_Activity_
Write out each line of the entries below that holds the word "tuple".

═══ Dataset records ═══

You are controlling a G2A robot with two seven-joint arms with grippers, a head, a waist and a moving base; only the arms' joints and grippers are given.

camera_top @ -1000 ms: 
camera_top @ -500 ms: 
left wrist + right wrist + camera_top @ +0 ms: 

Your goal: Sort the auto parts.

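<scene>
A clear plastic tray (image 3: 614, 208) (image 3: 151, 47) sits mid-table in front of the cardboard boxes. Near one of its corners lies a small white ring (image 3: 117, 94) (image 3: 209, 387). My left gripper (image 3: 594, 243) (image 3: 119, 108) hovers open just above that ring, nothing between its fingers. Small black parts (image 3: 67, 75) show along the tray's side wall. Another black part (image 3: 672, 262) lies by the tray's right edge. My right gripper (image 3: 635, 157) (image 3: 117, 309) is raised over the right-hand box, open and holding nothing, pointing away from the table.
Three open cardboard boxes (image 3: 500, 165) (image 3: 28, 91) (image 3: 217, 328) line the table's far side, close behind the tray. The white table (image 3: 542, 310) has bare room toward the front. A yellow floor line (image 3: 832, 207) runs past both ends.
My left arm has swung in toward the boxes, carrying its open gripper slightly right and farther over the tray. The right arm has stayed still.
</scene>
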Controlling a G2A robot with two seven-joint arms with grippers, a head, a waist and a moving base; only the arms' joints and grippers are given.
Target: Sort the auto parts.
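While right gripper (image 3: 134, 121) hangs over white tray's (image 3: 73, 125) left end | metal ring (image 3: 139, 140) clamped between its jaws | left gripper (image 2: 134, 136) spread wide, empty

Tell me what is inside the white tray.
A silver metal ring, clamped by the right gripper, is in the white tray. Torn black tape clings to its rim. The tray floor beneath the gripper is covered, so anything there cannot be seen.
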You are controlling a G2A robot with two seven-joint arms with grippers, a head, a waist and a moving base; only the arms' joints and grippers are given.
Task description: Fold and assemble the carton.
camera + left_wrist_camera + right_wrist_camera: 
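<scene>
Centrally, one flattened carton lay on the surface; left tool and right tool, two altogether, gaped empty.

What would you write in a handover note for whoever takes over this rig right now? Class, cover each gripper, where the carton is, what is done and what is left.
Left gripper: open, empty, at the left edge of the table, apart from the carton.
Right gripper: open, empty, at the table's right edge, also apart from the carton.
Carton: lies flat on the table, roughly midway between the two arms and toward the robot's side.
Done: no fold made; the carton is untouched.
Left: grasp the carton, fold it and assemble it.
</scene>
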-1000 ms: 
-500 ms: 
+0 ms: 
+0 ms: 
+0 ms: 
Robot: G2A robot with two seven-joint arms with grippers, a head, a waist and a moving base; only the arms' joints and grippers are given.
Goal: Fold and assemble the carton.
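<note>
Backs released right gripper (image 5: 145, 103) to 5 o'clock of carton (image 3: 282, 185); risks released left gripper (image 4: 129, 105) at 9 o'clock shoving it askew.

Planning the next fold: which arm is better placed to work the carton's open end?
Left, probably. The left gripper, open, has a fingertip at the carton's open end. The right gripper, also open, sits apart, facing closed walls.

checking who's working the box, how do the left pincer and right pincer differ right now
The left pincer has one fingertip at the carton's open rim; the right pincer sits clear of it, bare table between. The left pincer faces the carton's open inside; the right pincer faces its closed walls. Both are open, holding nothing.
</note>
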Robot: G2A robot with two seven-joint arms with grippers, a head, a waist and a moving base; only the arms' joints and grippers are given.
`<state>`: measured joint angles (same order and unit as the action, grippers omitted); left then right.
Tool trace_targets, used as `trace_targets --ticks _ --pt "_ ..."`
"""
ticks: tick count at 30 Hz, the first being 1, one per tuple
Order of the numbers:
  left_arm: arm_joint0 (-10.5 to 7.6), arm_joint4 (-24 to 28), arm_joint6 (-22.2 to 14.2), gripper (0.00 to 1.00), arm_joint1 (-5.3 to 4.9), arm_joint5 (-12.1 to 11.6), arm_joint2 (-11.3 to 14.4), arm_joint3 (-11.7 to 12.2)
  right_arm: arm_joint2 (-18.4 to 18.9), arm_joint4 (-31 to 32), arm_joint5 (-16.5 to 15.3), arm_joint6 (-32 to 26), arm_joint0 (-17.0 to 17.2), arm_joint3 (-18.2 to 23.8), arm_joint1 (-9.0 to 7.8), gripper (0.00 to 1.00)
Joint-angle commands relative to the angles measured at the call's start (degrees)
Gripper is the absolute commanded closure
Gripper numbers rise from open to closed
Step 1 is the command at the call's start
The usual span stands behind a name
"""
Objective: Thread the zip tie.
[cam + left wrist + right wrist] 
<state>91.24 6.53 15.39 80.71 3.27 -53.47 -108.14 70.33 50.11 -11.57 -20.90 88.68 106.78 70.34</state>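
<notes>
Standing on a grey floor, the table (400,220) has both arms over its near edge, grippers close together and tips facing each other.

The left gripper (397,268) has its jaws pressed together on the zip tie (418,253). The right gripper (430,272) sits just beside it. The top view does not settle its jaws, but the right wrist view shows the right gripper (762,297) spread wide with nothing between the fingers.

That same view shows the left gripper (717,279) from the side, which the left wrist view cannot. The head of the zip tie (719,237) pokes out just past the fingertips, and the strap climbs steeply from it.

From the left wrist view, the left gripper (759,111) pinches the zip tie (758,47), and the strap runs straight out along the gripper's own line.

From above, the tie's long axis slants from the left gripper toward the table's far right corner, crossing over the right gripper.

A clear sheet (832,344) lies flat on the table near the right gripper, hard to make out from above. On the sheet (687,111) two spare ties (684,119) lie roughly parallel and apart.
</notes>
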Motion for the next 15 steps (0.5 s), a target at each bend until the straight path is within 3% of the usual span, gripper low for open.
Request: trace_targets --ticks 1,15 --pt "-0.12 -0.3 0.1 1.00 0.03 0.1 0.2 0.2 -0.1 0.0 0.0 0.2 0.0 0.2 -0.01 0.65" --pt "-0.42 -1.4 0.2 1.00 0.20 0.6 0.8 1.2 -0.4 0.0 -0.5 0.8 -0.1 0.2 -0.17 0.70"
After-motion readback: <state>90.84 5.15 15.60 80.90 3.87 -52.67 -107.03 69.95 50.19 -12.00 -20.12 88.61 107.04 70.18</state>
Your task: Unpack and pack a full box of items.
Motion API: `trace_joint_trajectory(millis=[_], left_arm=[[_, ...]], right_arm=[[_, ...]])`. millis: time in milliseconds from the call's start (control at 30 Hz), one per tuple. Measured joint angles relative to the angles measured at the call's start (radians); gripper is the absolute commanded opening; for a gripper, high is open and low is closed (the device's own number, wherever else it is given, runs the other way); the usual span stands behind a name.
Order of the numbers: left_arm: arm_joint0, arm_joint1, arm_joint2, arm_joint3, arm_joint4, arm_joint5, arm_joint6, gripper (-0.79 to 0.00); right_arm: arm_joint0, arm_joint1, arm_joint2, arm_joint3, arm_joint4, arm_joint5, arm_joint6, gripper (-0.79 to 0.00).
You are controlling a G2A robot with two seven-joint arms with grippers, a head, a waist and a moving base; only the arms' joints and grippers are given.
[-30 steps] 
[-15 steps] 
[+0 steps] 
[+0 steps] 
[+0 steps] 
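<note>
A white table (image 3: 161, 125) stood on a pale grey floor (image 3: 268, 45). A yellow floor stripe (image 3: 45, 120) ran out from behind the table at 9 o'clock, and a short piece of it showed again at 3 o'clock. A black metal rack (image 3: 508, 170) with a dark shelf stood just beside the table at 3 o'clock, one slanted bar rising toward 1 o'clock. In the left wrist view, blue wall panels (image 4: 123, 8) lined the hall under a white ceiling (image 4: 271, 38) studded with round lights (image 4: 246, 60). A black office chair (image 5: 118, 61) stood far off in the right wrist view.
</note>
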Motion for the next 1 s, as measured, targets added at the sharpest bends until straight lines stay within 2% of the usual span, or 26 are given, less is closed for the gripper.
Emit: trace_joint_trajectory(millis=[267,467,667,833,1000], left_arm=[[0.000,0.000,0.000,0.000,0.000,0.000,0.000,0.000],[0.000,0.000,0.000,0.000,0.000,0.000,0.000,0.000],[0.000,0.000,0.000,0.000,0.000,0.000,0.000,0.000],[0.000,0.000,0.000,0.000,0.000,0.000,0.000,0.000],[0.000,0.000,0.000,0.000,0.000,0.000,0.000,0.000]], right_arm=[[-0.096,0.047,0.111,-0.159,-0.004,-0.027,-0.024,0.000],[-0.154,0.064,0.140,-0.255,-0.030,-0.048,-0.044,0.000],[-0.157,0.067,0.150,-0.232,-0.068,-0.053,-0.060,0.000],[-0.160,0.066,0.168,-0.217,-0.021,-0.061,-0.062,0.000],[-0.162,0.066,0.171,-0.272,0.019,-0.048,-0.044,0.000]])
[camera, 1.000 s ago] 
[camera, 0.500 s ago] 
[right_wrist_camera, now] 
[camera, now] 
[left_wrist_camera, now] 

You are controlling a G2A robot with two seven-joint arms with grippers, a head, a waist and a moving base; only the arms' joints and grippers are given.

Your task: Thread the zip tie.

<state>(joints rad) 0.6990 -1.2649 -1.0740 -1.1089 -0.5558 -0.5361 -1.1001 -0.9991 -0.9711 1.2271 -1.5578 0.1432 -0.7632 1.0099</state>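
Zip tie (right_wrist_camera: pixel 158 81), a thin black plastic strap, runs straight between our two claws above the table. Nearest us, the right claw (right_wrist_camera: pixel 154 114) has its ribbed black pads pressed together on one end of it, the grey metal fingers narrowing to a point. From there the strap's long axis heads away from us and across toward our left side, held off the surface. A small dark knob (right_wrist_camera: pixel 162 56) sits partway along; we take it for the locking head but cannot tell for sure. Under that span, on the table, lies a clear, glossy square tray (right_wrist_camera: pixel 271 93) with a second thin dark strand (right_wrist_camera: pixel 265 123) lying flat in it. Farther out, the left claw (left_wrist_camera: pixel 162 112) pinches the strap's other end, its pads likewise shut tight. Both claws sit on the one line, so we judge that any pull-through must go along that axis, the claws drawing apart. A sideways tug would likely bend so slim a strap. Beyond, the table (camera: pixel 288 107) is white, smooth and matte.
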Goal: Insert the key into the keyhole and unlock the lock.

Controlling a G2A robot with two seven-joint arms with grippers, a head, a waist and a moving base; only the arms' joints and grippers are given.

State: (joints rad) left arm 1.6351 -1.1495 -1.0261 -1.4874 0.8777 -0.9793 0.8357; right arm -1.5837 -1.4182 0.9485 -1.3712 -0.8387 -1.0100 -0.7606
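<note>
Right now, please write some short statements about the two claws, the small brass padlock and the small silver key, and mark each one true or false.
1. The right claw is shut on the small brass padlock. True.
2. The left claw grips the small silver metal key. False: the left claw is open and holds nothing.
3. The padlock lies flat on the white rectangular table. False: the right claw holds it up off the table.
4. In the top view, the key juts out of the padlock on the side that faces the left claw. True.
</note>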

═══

_Your response_
ticks: tick count at 30 Hz, the first being 1, one per tuple
Motion API: `trace_joint_trajectory(millis=[_], left_arm=[[_, ...]], right_arm=[[_, ...]])`. millis: time in milliseconds from the call's start (control at 30 Hz), one per tuple. Measured joint angles relative to the angles measured at the call's start (radians); gripper is the absolute commanded opening; for a gripper, high is open and low is closed (the device's own number, wherever else it is given, runs the other way); the usual span stands behind a name.

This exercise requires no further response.